Arterial Spin labeling (ASL) neuroimaging indicates that ABCC9 HS-Aging risk genotype is associated with decreased cerebral blood flow (CBF), compatible with a novel pathogenetic mechanism. (a) A representative scan of a 77-year-old female with the ABCC9 HS-Aging non-risk genotype: rs704180 G_G. (b) A representative scan from a 76-year-old male with rs704180 A_A. (c) Individuals with the rs704180 G_G genotype showed significantly higher global CBF compared to those with the rs704180 A_A genotype, group level relative difference in CBF is 28%, p < 0.001. Neither other scans nor SNPs were analyzed from the ADNI data set. (d) An interpretation of the results presented in this paper.

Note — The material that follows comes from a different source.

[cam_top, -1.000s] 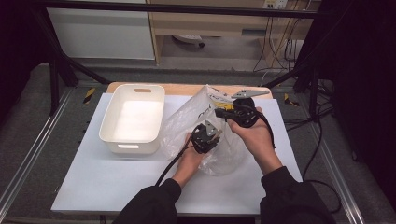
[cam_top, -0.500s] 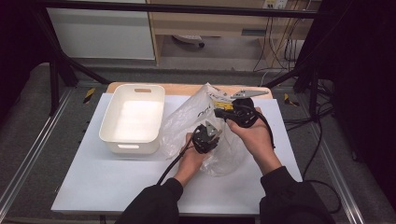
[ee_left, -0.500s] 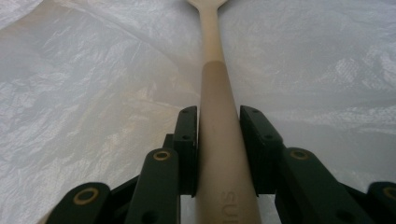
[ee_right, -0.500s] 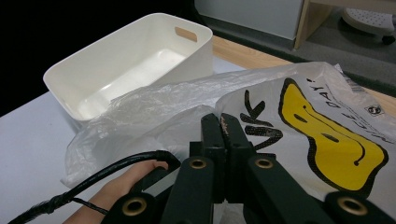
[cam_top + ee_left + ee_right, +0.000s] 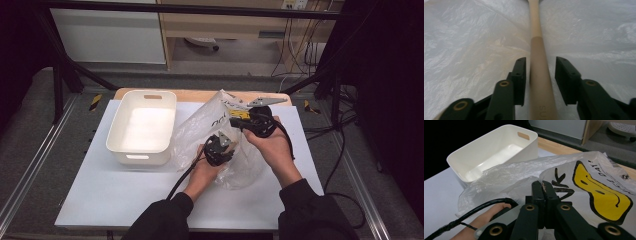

We hypothesize that an ABCC9 gene variant increases risk for B-ASC and/or decreased CBF, which, in turn, may cause or exacerbate hippocampal TDP-43 pathology and HS-Aging. All of these pathologies have been associated with cognitive impairment. Other variants in GRN and TMEM106B genes are not associated with B-ASC pathology and thus may represent downstream factors, perhaps more directly related to risk of hippocampal TDP-43 pathology. Presumed non-cerebrovascular pathologies (e.g. frontotemporal lobar degeneration (FTLD), brain trauma, and Alzheimer's disease) also are associated with hippocampal TDP-43 pathology, indicating that hippocampal TDP-43 pathology is a common downstream pathological phenomenon.